#### Task details:
Leave the pictures out and restate every line below exactly.

#### Supplied information:
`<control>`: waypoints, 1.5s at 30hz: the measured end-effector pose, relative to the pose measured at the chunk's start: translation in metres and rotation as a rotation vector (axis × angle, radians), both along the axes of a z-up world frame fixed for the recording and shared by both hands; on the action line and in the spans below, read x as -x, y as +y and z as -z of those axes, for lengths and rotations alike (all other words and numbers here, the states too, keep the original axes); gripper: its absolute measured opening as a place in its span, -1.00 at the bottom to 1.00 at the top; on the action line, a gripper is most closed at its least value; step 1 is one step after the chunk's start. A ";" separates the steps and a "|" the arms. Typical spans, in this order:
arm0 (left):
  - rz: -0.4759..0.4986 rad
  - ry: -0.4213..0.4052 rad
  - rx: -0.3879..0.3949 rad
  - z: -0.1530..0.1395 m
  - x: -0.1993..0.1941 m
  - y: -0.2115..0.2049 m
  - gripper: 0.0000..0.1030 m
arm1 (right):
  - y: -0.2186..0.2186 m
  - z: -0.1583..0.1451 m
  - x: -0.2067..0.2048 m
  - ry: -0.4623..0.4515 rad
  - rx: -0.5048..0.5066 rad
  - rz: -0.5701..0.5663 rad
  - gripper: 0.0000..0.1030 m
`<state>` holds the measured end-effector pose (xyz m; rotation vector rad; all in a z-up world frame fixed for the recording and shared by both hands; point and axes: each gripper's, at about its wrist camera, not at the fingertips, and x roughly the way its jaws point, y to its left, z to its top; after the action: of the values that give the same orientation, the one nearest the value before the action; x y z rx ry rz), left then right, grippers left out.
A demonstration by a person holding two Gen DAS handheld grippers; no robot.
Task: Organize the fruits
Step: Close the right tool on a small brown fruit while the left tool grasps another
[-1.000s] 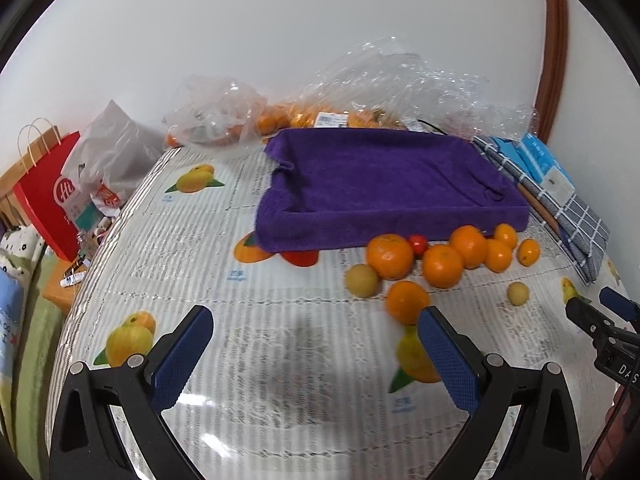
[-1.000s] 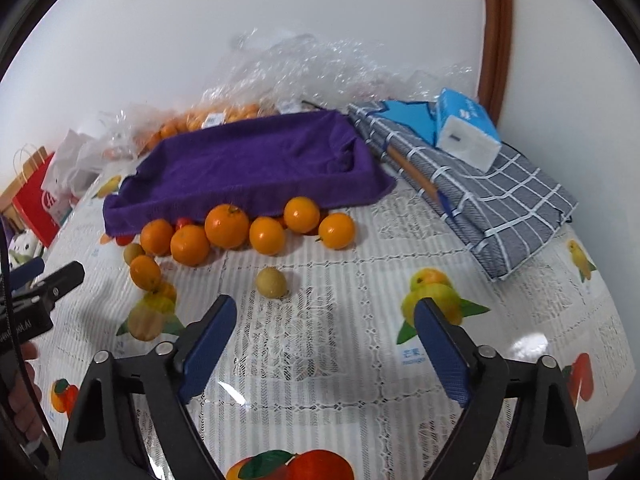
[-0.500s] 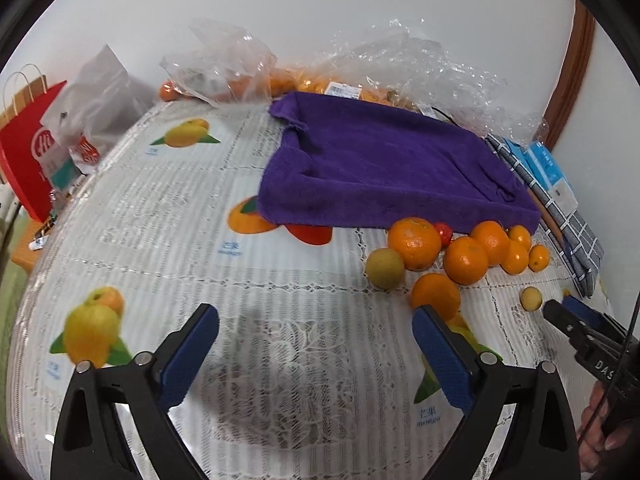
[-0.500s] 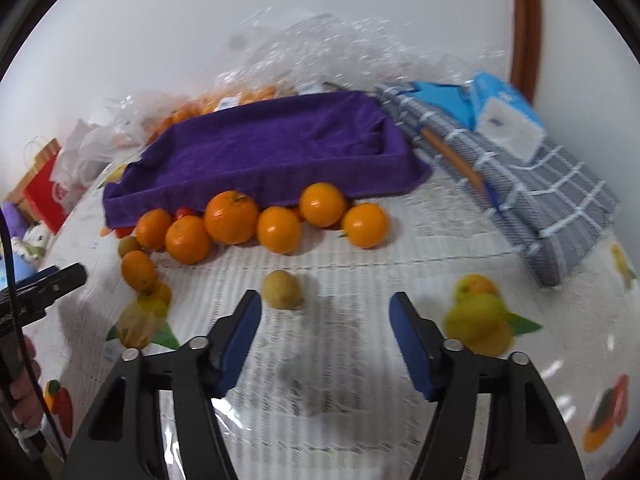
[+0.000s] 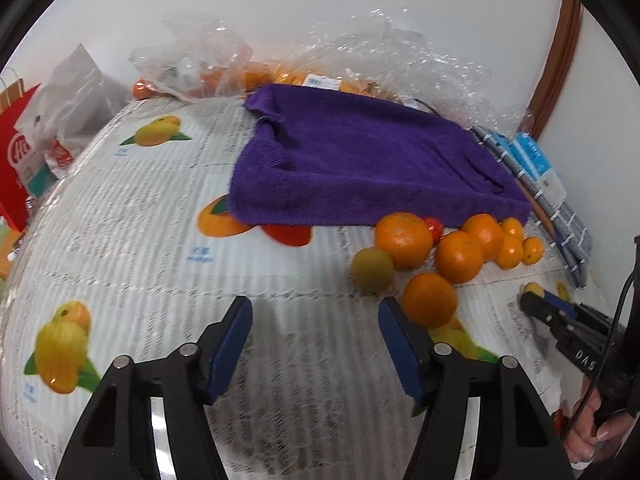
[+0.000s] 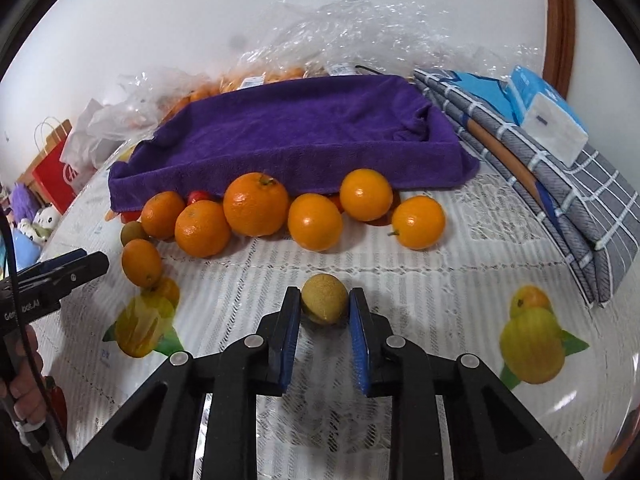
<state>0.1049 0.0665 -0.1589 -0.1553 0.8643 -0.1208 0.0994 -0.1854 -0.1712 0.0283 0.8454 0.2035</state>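
Note:
Several oranges (image 6: 256,210) lie in a row in front of a purple towel-lined tray (image 6: 300,128) on the fruit-print tablecloth. My right gripper (image 6: 324,308) has its blue pads on both sides of a small yellow-brown fruit (image 6: 324,304) resting on the cloth. My left gripper (image 5: 316,316) is open and empty above the cloth, with an orange (image 5: 430,300) just right of its right finger and another yellow-brown fruit (image 5: 373,269) beyond. The row of oranges (image 5: 404,240) and the tray (image 5: 360,160) also show in the left wrist view.
Clear plastic bags of oranges (image 5: 224,68) lie behind the tray. A folded grey checked cloth (image 6: 560,184) with a tissue pack (image 6: 548,116) lies right of it. A red paper bag (image 5: 16,160) stands off the table's left side.
My right gripper moved forward and down and closed around the small yellow-brown fruit. My left gripper moved forward towards the oranges and narrowed a little.

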 end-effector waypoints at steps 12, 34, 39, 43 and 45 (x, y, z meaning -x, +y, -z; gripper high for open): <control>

#### Result of the exercise:
`<control>`: waypoints, 1.5s at 30hz: the measured end-effector pose, relative to the pose measured at the chunk's start: translation in metres and rotation as a rotation vector (axis × angle, radians), both along the axes of a z-up world frame fixed for the recording and shared by both hands; on the action line and in the spans below, read x as -x, y as +y and z as -z of those axes, for lengths and rotations alike (all other words and numbers here, the states too, keep the original axes); gripper: its absolute measured opening as a place in its span, -1.00 at the bottom to 1.00 at the top; on the action line, a gripper is most closed at its least value; step 1 is one step after the chunk's start. A ";" separates the steps and a "|" the arms. Typical spans, in this order:
arm0 (left):
  - rz: -0.4759..0.4986 rad
  - ry: -0.4213..0.4052 rad
  - rx: -0.3879..0.3949 rad
  - z: -0.1530..0.1395 m
  - x: -0.1993..0.1941 m
  - y: -0.2115..0.2049 m
  - gripper: 0.0000..0.1030 m
arm1 (right):
  - y: -0.2186..0.2186 m
  - z: -0.1583..0.1451 m
  - x: -0.2067..0.2048 m
  - ry: -0.4623..0.4515 rad
  - rx: -0.5048..0.5066 rad
  - rz: -0.5701..0.5663 rad
  - gripper: 0.0000..0.1030 m
`<state>` holds the measured end-effector pose (xyz m; rotation vector rad; all in a z-up world frame fixed for the recording and shared by both hands; point and axes: each gripper's, at about its wrist camera, not at the fingertips, and x roughly the way its jaws point, y to its left, z to its top; after the action: of the values that give the same orientation, the one nearest the value before the action; x y z rx ry rz), left then right, grippers left out.
A demonstration by a person holding two Gen DAS handheld grippers; no robot.
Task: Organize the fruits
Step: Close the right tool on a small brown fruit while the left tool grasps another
[-1.000s] 
[-1.000s] 
[-0.500s] 
[-0.500s] 
[+0.000s] 
[+0.000s] 
<state>0.1049 0.0665 -0.1589 -0.1553 0.8643 -0.1208 0.0994 -0.1854 -0.1712 0.0283 0.8454 0.2035</state>
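Note:
Several oranges (image 6: 256,210) lie in a row in front of a purple towel-lined tray (image 6: 300,128) on the fruit-print tablecloth. My right gripper (image 6: 324,308) has its blue pads on both sides of a small yellow-brown fruit (image 6: 324,304) resting on the cloth. My left gripper (image 5: 316,316) is open and empty above the cloth, with an orange (image 5: 430,300) just right of its right finger and another yellow-brown fruit (image 5: 373,269) beyond. The row of oranges (image 5: 404,240) and the tray (image 5: 360,160) also show in the left wrist view.
Clear plastic bags of oranges (image 5: 224,68) lie behind the tray. A folded grey checked cloth (image 6: 560,184) with a tissue pack (image 6: 548,116) lies right of it. A red paper bag (image 5: 16,160) stands off the table's left side.
My right gripper moved forward and down and closed around the small yellow-brown fruit. My left gripper moved forward towards the oranges and narrowed a little.
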
 end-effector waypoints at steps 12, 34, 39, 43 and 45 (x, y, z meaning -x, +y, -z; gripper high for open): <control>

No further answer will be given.